As commercial preparations of celecoxib and diclofenac were used, concealment was not ideal and reporting bias was possible with regard to our findings. We did not reveal drug allocation to women but we did not evaluate the effectiveness of this measure in keeping women blinded to drug allocation.
Celecoxib was more expensive than generic diclofenac sodium in our setting by a factor of more than 10. Diclofenac and celecoxib were effective painkillers as mean VAS pain score was less than three out of a maximum of ten at all assessment points in both arms of our trial. The cost difference between them should be considered when making decisions at the local level on the choice of painkillers for post-partum perineal repair pain. In resource poor settings, diclofenac remains a reasonable choice for perineal repair analgesia.

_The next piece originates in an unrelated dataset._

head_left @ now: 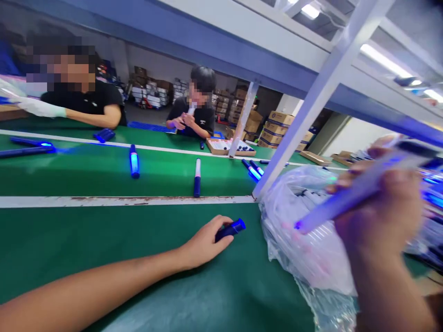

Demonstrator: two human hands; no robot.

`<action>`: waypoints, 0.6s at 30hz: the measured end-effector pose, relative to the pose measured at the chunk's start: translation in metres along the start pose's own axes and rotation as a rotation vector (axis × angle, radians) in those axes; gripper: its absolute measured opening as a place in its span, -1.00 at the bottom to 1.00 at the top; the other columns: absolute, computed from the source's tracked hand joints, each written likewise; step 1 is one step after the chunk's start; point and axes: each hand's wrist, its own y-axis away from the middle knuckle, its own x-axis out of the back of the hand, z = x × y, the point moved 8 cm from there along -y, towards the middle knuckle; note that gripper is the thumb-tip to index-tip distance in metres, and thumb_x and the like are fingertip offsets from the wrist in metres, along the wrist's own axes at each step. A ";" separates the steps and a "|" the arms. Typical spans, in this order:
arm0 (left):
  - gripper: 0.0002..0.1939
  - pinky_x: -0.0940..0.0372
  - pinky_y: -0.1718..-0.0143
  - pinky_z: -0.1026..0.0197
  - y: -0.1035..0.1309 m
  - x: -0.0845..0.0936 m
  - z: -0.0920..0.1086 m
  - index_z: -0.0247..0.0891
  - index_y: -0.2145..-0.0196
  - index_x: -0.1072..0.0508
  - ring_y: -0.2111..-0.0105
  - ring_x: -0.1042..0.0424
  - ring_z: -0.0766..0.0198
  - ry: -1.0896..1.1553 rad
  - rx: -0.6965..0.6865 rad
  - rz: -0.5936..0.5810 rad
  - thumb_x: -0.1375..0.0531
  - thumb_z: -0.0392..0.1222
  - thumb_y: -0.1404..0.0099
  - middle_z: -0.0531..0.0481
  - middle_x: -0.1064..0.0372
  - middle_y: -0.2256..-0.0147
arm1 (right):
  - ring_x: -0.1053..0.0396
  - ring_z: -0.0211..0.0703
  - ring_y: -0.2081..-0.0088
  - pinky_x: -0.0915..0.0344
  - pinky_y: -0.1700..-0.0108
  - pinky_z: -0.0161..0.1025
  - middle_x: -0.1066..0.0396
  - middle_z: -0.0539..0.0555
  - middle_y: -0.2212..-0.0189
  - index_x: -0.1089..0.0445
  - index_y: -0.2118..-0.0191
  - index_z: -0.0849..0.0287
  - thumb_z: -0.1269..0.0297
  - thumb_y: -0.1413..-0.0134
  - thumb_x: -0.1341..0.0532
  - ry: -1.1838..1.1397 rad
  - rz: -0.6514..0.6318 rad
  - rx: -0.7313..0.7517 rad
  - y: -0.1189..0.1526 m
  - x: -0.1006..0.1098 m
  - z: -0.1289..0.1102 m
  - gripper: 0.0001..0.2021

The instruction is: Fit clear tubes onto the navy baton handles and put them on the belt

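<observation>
My left hand [207, 242] rests low over the green tabletop, with its fingers wrapped round a short dark blue light-stick handle [235, 228]. The handle's flared end points right. At the right, my right hand [384, 207] is raised and smeared by motion. It grips a translucent whitish tube [332, 207] with a dark upper end, tilted down to the left. Below the tube lies a clear plastic bag [284, 230] with whitish tubes inside, partly hidden by my right hand.
A green conveyor belt [166, 175] carries several light sticks, among them a glowing blue one [134, 161] and an unlit one [197, 177]. A slanted metal post [297, 124] stands beside the bag. Two people sit across the belt, near a tray of small parts [218, 146].
</observation>
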 end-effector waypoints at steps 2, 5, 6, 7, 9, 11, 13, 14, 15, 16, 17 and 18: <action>-0.53 -0.35 0.20 0.14 0.005 -0.004 -0.007 -0.19 -0.23 -0.21 0.27 -0.43 0.19 0.310 0.103 0.051 -0.10 0.00 -0.45 -0.05 -0.43 0.21 | -0.36 -0.27 0.53 -0.37 0.56 -0.29 -0.42 -0.03 0.36 -0.45 0.13 -0.06 0.11 -0.14 -0.35 -0.011 -0.277 0.104 0.038 -0.048 0.023 -0.80; -0.43 -0.30 0.28 0.18 0.014 -0.011 -0.016 -0.24 -0.26 -0.21 0.32 -0.36 0.24 0.517 0.181 0.111 -0.14 0.10 -0.43 -0.05 -0.40 0.23 | -0.39 -0.30 0.48 -0.38 0.47 -0.29 -0.44 -0.04 0.27 -0.36 0.08 0.00 0.07 -0.26 -0.24 0.059 -0.379 0.041 0.074 -0.056 0.097 -0.79; -0.42 -0.29 0.28 0.19 0.016 -0.013 -0.017 -0.25 -0.26 -0.23 0.32 -0.35 0.25 0.531 0.190 0.117 -0.15 0.12 -0.42 -0.06 -0.41 0.21 | -0.38 -0.31 0.47 -0.38 0.43 -0.28 -0.43 -0.05 0.27 -0.34 0.08 0.02 0.06 -0.28 -0.23 0.090 -0.376 -0.010 0.081 -0.048 0.123 -0.79; -0.41 -0.29 0.29 0.20 0.017 -0.015 -0.018 -0.25 -0.25 -0.24 0.32 -0.35 0.25 0.541 0.194 0.111 -0.16 0.13 -0.42 -0.07 -0.42 0.20 | -0.37 -0.31 0.47 -0.38 0.41 -0.28 -0.42 -0.05 0.28 -0.34 0.08 0.04 0.06 -0.27 -0.22 0.123 -0.373 -0.063 0.088 -0.040 0.145 -0.78; -0.41 -0.29 0.31 0.21 0.017 -0.018 -0.016 -0.24 -0.25 -0.25 0.32 -0.36 0.26 0.579 0.182 0.085 -0.17 0.14 -0.42 -0.06 -0.43 0.19 | -0.35 -0.31 0.50 -0.36 0.43 -0.28 -0.39 -0.06 0.33 -0.32 0.08 0.06 0.04 -0.26 -0.24 0.185 -0.384 -0.158 0.097 -0.028 0.175 -0.75; -0.45 -0.30 0.33 0.22 0.015 -0.021 -0.013 -0.22 -0.22 -0.26 0.34 -0.38 0.27 0.644 0.169 0.051 -0.16 0.14 -0.43 -0.07 -0.42 0.15 | -0.32 -0.31 0.53 -0.32 0.48 -0.30 -0.38 -0.08 0.37 -0.32 0.08 0.05 0.03 -0.23 -0.27 0.187 -0.386 -0.209 0.096 -0.025 0.184 -0.72; -0.54 -0.30 0.38 0.23 0.015 -0.025 -0.010 -0.24 -0.11 -0.32 0.40 -0.37 0.31 0.701 0.176 -0.006 -0.11 0.14 -0.46 -0.06 -0.41 0.16 | -0.29 -0.33 0.54 -0.26 0.53 -0.34 -0.35 -0.10 0.37 -0.33 0.05 0.04 0.01 -0.22 -0.27 0.073 -0.311 -0.240 0.084 -0.030 0.175 -0.70; -0.58 -0.30 0.41 0.24 0.015 -0.027 -0.010 -0.25 -0.05 -0.34 0.43 -0.36 0.32 0.716 0.184 -0.039 -0.09 0.14 -0.47 -0.05 -0.40 0.18 | -0.27 -0.35 0.54 -0.24 0.54 -0.37 -0.33 -0.11 0.37 -0.33 0.03 0.03 0.00 -0.23 -0.26 -0.010 -0.249 -0.259 0.076 -0.033 0.168 -0.69; -0.60 -0.29 0.43 0.24 0.016 -0.029 -0.010 -0.25 0.00 -0.35 0.45 -0.35 0.34 0.720 0.190 -0.072 -0.08 0.14 -0.48 -0.04 -0.40 0.20 | -0.24 -0.38 0.54 -0.22 0.54 -0.39 -0.31 -0.12 0.37 -0.33 0.03 0.03 -0.01 -0.23 -0.25 -0.094 -0.183 -0.274 0.068 -0.036 0.160 -0.69; -0.62 -0.28 0.45 0.25 0.017 -0.031 -0.010 -0.25 0.03 -0.35 0.46 -0.35 0.34 0.716 0.192 -0.100 -0.08 0.14 -0.48 -0.04 -0.39 0.21 | -0.23 -0.40 0.53 -0.22 0.53 -0.42 -0.29 -0.13 0.38 -0.34 0.03 0.03 0.00 -0.24 -0.24 -0.163 -0.126 -0.286 0.062 -0.040 0.153 -0.70; -0.62 -0.27 0.46 0.25 0.018 -0.032 -0.010 -0.24 0.04 -0.35 0.47 -0.34 0.34 0.710 0.190 -0.122 -0.08 0.14 -0.48 -0.05 -0.40 0.21 | -0.22 -0.41 0.53 -0.22 0.53 -0.43 -0.27 -0.13 0.38 -0.34 0.03 0.03 0.00 -0.24 -0.24 -0.213 -0.083 -0.296 0.057 -0.043 0.146 -0.70; -0.63 -0.26 0.46 0.25 0.019 -0.033 -0.010 -0.24 0.03 -0.34 0.47 -0.34 0.34 0.702 0.185 -0.139 -0.08 0.13 -0.48 -0.05 -0.40 0.21 | -0.21 -0.42 0.53 -0.22 0.52 -0.44 -0.26 -0.14 0.38 -0.34 0.04 0.03 0.00 -0.24 -0.24 -0.248 -0.059 -0.301 0.054 -0.047 0.141 -0.71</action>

Based on the results of our study, oral celecoxib had slightly better analgesic effects at rest and minor upper gastrointestinal adverse effects were less frequently reported for post-perineal repair pain relief after normal birth but celecoxib cost more at present compared to diclofenac sodium. Further research on first line analgesia for mild to moderate perineal pain should focus on comparing with a cheap, effective and well-tolerated analgesic such as paracetamol.
We acknowledged the assistance of biostatistician Dr K.F. Quek of Monash University, Sunway Campus, Malaysia, in the statistical analysis.